Histopathological examination is the gold standard for confirmation of the diagnosis, and patients are generally treated with antituberculosis therapy (ATT). Surgical management in CTT is indicated in patients with acute secondary infections, nerve compression, or failure of conservative management. Here we present the case of a 26-year-old male patient with CTT who presented with nerve compression and underwent surgical management.
Case presentation
A 26-year-old male presented to the Plastic Surgery outpatient department at Sree Balaji Medical College & Hospital, Chennai, India, with a nonhealing ulcer at the base of the left little finger. He was a student who had suffered trauma while lifting a water can. Although the patient did not provide a clear history of trauma, a swelling developed at the base of his little finger two days after the incident. The swelling, initially painless and measuring 2 × 2.5 cm (Figure 1), gradually increased in size. Eventually, it spontaneously burst, releasing serous discharge and leading to the formation of an ulcer in September 2023. The patient sought care at the local primary health care center twice, where he received a course of antibiotics. Despite this treatment, the ulcer persisted without reduction in size. In November 2023, he presented to our department with a nonhealing ulcer (Figure 2) that showed no further enlargement and had no active discharge. He reported experiencing dull, aching pain and discomfort, which limited the range of motion of his left little finger. He denied experiencing paresthesia, numbness, or tingling sensations. The patient did not report symptoms such as an evening rise in temperature, night sweats, breathlessness, or a chronic cough. He also had no history of tuberculosis contact.
Swelling at the base of the left little finger
Gradual progression of swelling into a nonhealing ulcer
His general examination revealed normal vitals with no evidence of pallor, icterus, or generalized lymphadenopathy. He appeared moderately built and well nourished. On local examination, a well-defined ulcer measuring 1 × 0.5 cm was noted on the palmar aspect of the base of his left little finger, covered with slough and without active discharge. Edema was observed at the base of the left little finger, accompanied by a 2 × 2.5 cm globular swelling below the hypothenar eminence of the left wrist. The swelling was soft in consistency, with minimal fluctuation and limited mobility. The clinical assessment indicated restricted movement at the metacarpophalangeal joint, proximal, and distal interphalangeal joints of the left little finger, as well as at the wrist during flexion. All other fingers demonstrated a normal range of motion, and there was no axillary or cervical lymphadenopathy. Laboratory investigations revealed a leukocyte count of 7.7 × 10^9^/L, an erythrocyte sedimentation rate (ESR) of 10 mm/hr, and a hemoglobin level of 14.2 g/dL. The Mantoux test was negative. A chest X-ray showed no parenchymal lesions, and an X-ray of the left hand revealed no bony abnormalities or signs of osteomyelitis.
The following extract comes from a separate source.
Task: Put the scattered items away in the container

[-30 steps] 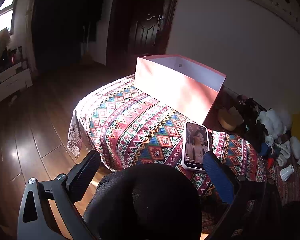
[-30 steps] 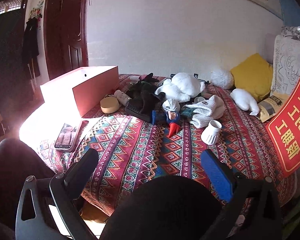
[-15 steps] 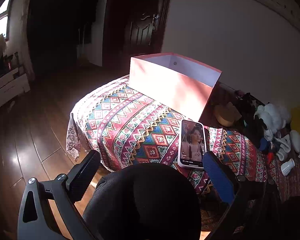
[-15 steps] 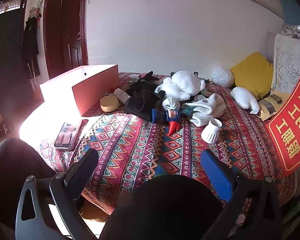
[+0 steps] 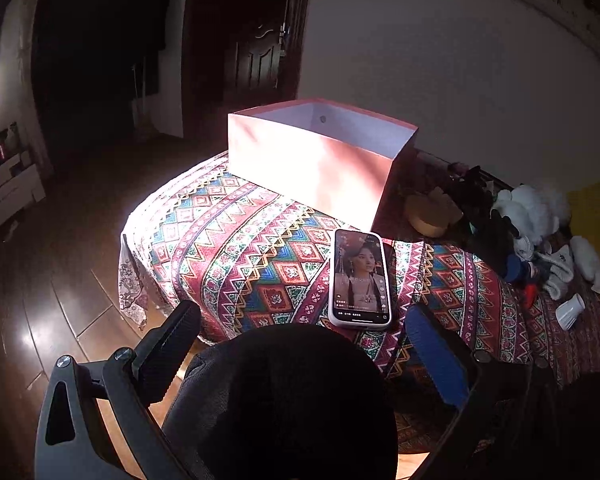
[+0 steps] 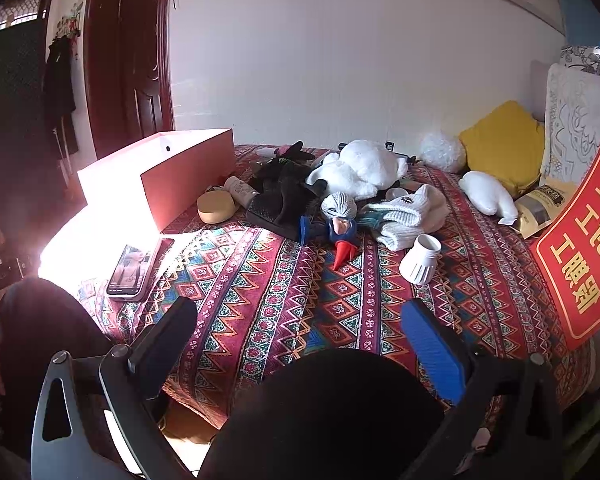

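An open pink box stands on the patterned bedspread. Scattered beside it lie a round tan tin, a small bottle, black gloves, a white plush, a blue doll with a red cone, a white knit hat and a white cup. My left gripper hangs open in front of the bed's corner. My right gripper is open too, held short of the pile. Both hold nothing.
A phone with a lit screen lies near the bed's front edge. A red sign, a yellow cushion and a snack bag sit at the right. Dark wooden floor and a door lie to the left.
The left gripper's view has shifted left, so the box and phone now sit further right in it. The right view has barely moved. Both grippers stay open.
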Tool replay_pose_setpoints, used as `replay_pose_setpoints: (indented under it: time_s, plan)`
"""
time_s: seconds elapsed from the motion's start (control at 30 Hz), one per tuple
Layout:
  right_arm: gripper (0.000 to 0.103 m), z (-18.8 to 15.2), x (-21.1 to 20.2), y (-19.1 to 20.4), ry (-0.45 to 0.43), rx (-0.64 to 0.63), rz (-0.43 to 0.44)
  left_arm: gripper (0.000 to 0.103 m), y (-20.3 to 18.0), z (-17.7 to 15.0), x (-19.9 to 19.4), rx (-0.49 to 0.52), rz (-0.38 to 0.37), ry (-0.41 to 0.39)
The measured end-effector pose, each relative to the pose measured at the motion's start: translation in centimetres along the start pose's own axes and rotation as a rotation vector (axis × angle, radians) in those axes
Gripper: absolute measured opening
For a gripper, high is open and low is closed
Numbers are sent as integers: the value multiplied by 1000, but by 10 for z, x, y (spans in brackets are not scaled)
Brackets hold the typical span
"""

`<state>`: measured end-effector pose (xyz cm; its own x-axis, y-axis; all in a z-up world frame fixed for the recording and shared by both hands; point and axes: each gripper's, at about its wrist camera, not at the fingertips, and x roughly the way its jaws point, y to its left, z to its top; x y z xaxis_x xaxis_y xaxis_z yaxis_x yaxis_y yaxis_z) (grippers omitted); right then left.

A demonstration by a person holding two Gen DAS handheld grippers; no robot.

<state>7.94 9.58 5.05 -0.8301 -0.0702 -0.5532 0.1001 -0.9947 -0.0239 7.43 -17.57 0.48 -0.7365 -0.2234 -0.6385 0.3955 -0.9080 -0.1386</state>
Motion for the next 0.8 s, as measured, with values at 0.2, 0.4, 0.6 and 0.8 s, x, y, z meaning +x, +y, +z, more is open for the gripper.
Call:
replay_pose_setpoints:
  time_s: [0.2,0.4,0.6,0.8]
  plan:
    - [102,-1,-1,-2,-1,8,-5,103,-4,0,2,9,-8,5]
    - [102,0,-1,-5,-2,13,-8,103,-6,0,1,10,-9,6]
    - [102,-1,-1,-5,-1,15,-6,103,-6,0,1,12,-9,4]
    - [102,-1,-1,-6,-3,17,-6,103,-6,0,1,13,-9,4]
MRI findings of the left hand demonstrated diffuse synovial thickening and enhancement along the flexor digitorum superficialis and flexor digitorum profundus tendons in the distal forearm, carpal tunnel, palm of the hand, and little finger. Multiple non-enhancing nodular lesions of mildly T2 intermediate signal intensity, measuring 5-13 mm, were observed distending the synovium of the affected tendons (Figures 3, 4, 5). Additionally, a soft tissue defect was identified on the volar aspect of the left finger at the proximal phalanx level. Compression of the median nerve within the carpal tunnel due to diseased flexor tendons was noted, while other carpal bones, metacarpals, phalanges, and extensor tendons appeared normal.
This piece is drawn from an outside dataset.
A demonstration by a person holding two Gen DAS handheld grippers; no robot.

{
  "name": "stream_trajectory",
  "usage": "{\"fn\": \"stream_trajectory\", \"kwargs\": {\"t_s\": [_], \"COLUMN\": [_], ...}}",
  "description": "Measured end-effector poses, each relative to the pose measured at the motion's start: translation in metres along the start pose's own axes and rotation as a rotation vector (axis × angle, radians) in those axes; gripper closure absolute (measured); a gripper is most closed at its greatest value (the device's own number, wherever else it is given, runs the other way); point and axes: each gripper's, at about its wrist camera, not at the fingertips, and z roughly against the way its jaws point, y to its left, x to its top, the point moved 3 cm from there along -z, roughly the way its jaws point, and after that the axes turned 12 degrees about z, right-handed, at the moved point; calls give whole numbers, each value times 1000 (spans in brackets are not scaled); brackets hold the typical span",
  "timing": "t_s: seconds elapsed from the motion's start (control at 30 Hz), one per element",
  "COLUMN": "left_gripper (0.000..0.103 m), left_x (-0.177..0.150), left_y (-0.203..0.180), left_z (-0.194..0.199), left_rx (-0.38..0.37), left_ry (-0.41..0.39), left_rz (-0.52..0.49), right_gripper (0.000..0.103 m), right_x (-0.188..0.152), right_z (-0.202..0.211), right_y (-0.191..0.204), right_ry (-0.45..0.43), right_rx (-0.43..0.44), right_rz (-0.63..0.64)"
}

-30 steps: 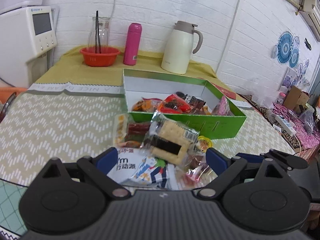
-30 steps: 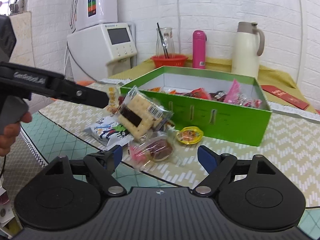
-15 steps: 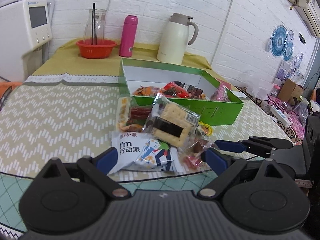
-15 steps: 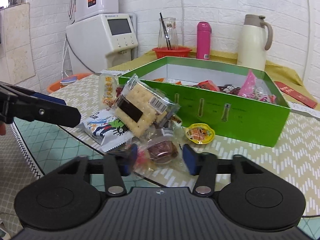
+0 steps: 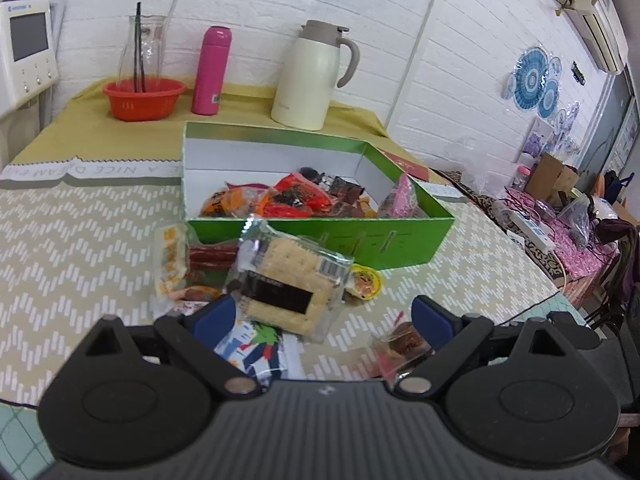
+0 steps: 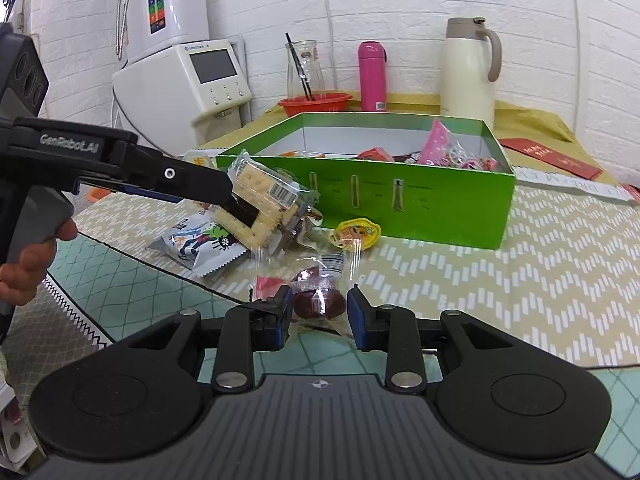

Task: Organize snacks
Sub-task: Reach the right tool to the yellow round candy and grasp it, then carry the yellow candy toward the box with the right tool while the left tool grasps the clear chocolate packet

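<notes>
A green box (image 5: 384, 240) (image 6: 440, 216) holds several wrapped snacks. Loose snacks lie in front of it: a cracker pack (image 5: 288, 284) (image 6: 264, 204), a white cartoon packet (image 5: 256, 344) (image 6: 200, 244), a yellow jelly cup (image 5: 364, 280) (image 6: 356, 232) and a clear-wrapped brown snack (image 5: 404, 344) (image 6: 318, 300). My right gripper (image 6: 318, 314) is shut on the brown snack at the table's front edge. My left gripper (image 5: 324, 320) is open, its fingers on either side of the cracker pack and the cartoon packet; it also shows in the right wrist view (image 6: 192, 188).
A cream thermos jug (image 5: 312, 76), a pink bottle (image 5: 210, 72), a red bowl (image 5: 144, 98) with a glass carafe, and a white appliance (image 6: 188, 80) stand behind the box. Red envelopes (image 6: 552, 156) lie at the right. The table edge runs close to both grippers.
My right gripper has closed on the brown wrapped snack and pulled it toward the table's front edge. My left gripper has moved forward over the cracker pack and stayed open.
</notes>
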Motion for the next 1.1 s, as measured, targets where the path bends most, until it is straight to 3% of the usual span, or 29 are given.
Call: {"fn": "stream_trajectory", "kwargs": {"t_s": [0.23, 0.37, 0.53, 0.77, 0.8, 0.83, 1.1], "left_gripper": [10, 10, 11, 11, 11, 11, 16], "left_x": [-26, -33, -38, -36, -35, -35, -31], "left_y": [-27, -40, -43, -42, -43, -43, -58], "left_z": [-3, -20, -37, -37, -39, -41, -60], "left_rx": [-88, -95, -98, -92, -89, -90, -86], "left_ry": [79, 109, 146, 138, 135, 134, 129], "left_rz": [-59, -83, -78, -68, -66, -65, -102], "right_gripper": [48, 47, 45, 42, 58, 64, 64], "right_x": [17, 29, 36, 34, 32, 30, -3], "right_z": [10, -21, -56, -84, -83, -80, -26], "right_y": [-31, -47, -49, -49, -50, -52, -79], "right_ry": [-86, -26, 14, 69, 75, 75, 60], "right_rx": [-23, -47, 62, 95, 95, 91, -27], "right_rz": [-73, -53, -76, -78, -81, -88, -156]}}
MRI of the left hand in coronal view showing diffuse thickening and enhancement of the tendon sheath of the flexor digitorum superficialis
MRI of the left hand in sagittal view showing diffuse thickening and non-enhancing nodules in the tendon sheath of the flexor digitorum profundus and flexor digitorum superficialis
MRI of the left hand in axial view showing diffuse thickening of the synovium and non-enhancing nodules in the tendon sheath of the flexor digitorum superficialis
Following inconclusive investigations, a differential diagnosis of CTT, or giant cell tumor of the tendon sheath, was considered due to the evident swelling, ulceration, and nerve compression. Given the need for tissue diagnosis, surgical excision was planned. After obtaining anesthesia clearance, the patient underwent exploration and excision of the soft tissue swelling in the left hand under regional anesthesia. A zigzag incision was made from the tip of the little finger to 2 cm below the thenar eminence (Figure 6). Skin flaps were carefully raised, revealing inflamed tendon sheaths surrounding the flexor digitorum profundus, flexor digitorum superficialis, and synovium. Numerous soft, globular swellings were identified along the tendon sheaths (Figures 7, 8), which were excised meticulously in a piece-meal manner along the length of the tendons. This approach allowed for the careful removal of the swellings while preserving the integrity of the tendons (Figure 9).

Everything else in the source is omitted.